Personally, I would bite the bullet and buy a Spanish Regsitered 4x4 here in Spain.


----------



## gus-lopez (Jan 4, 2010)

goodlime said:


> So I'm in the process of buying some rural land in Spain, on which to build a modest house. For this I will need some kind of 4x4 vehicle move stuff, tow a small trailer, etc.
> 
> I'm currently in the US, I'm from the UK, and the car will most likely spend most of its time in Spain. Pointers to any existing post on this subject would be helpful, although I could not find anything while trawling through.
> 
> ...


Depends how old a vehicle you are thinking of buying & how much you want to spend. If it's going to be reasonably new then here in spain you'd be better buying new as they'll still want nearly new price for one 3 years old. Personally I'd never buy a 4wd 2nd hand in the area I live in as they get a lot of abuse. Your better buying from someone in the bigger cities wher it's never had the 4wd used.
The prices in spain are far cheaper I've found the farther north you go compared to down her in the south.
I'd rule out your no1 purely on shipping cost & import duties.
No2 Depends if you want to buy new, say a ford ranger king-cab pick-up, then you can get them for 1/2 the price in the UK compared to spain. If you're buying new on one of the deals tell them you want lhd. Ps there's probably as much salt used here in spain for the winter snow ,but the cars are not undersealed. Maybe that's why the cars down here in the south of spain are much dearer than in say Madrid.
I did think about the rhd when I was looking for a new car but eventually ruled it out as too much aggro.
No 3 ; I also looked at this but if you don't know the rules you can come a cropper. Many dutch 4x4's & mpv's , due to their high taxation system , are registered from new as commercial vehicles ( vans ) & as such if you inadvertently buy one & go to re-register it here on spanish plates it will be registered exactly as what was on the log book in the original country. If you go on the Autoscout site & look at mpv's & 4x4's you'll find many photos of vehicles with only the front 2 seats . This is a dead giveaway that it's registered as a van. If you import it here itwill be the same.
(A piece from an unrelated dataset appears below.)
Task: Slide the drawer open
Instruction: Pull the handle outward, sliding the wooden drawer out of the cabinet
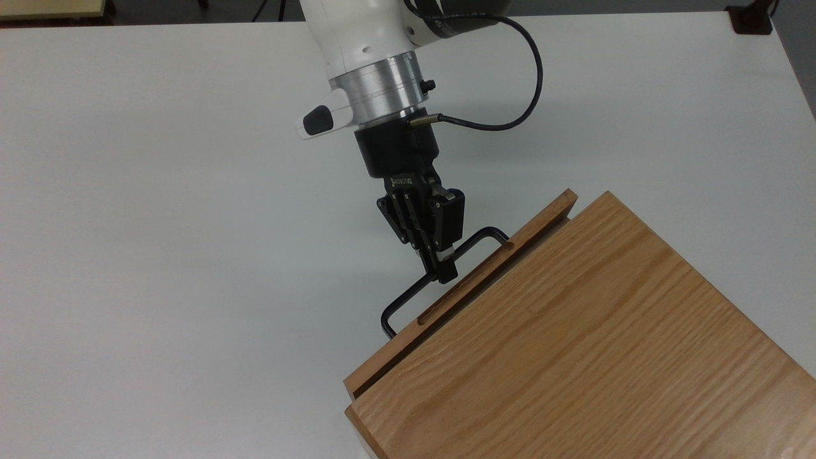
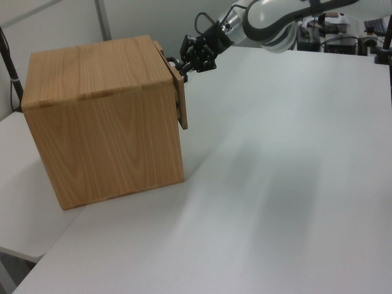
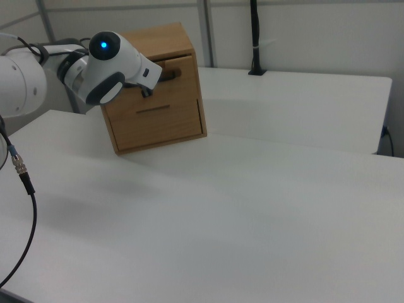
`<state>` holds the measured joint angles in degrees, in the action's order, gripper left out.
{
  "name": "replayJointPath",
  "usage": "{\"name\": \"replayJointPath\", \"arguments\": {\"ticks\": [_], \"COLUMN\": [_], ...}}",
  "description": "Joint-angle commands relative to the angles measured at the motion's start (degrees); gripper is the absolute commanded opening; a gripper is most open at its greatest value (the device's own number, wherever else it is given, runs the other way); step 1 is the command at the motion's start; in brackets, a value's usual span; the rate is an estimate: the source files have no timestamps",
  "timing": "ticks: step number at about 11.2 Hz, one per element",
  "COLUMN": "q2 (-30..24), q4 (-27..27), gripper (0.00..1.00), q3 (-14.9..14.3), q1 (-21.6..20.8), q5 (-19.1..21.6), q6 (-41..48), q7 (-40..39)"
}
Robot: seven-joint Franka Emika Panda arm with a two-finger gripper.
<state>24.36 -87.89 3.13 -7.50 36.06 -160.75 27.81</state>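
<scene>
The drawer (image 1: 459, 280) is seen at the top of the oak cabinet (image 1: 586, 344), which stands on the white tabletop (image 1: 159, 223) towards the top view's lower right. Its front panel is already pulled a short way clear of the cabinet body: in the top view a narrow dark gap is visible between the panel and the cabinet top, and in the left view the panel stands proud of the cabinet's front edge. In the right view a second drawer front (image 3: 158, 123) below is seen flush with the cabinet.

The gripper (image 1: 444, 271) is placed at the black bar handle (image 1: 408, 299), about midway along it, with the fingers (image 1: 446, 275) closed around the bar; the contact itself is partly hidden by the fingers, so the grip is judged firm rather than plainly seen.

The task is judged to be begun but far from finished. The handle has been grasped and the slide started; most of the drawer's travel appears to be left, and the interior is not yet exposed.
</scene>
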Motion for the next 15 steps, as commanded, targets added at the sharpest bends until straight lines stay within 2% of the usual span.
{"name": "replayJointPath", "arguments": {"ticks": [1,5,13,15], "q2": [-4.6,-7.3,-9.4,-9.7], "q4": [-5.1,-6.1,-6.0,-5.9], "gripper": [0.15,0.15,0.15,0.15], "q3": [-0.1,-0.2,-1.0,-3.0], "q1": [3.2,6.2,11.2,11.5], "q5": [-1.0,-0.9,-0.9,-0.9], "q6": [2.6,10.3,24.9,29.8], "q7": [-4.1,-7.3,-16.2,-19.4]}}
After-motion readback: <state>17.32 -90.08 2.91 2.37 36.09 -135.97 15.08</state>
You could import it to the UK 1st , put it back with all it's seats , register it on uk plates then do the same here but it wouldn't be worth it.
German vehicles are sold without number plates & to obtain export plates would require spanish insurance ( no problem as they will insure on the chassis number ) Then you've got 3 days to get it here.

No4. Yes they are dearer here down south but I found I could buy the same vehicle , newer & 30 % cheaper by looking further north or around Barcelona.


----------



## gus-lopez (Jan 4, 2010)

Just remembered that when I was looking there were many specialist lhd 4x4 dealers in the uk. Some land-rover ones up the east coast somewhere ( advertise on the inside back page of land-rover magazine ). Try googling it.
Here's the autoscout site as well. The European Marketplace for Used Cars and New Cars
I also came across , last week, 2 lhd ,spanish registered with all papers, huyundai terracans here;
Left Hand Drive Cars for Sale, UK - We Buy & Sell Quality LHD Cars 
They're on page 2. It's always worth contacting these people & telling them what you want & they've so many contacts that they can normally come up with a vahicle in no time at all.


----------



## goodlime (Jan 11, 2011)

Thanks for the info. I'll probably be buying close to Barcelona/Zaragoza area if I buy in Spain. So maybe a 4x4 from the city. I have a lot of friends around there who could be on the look out for me also.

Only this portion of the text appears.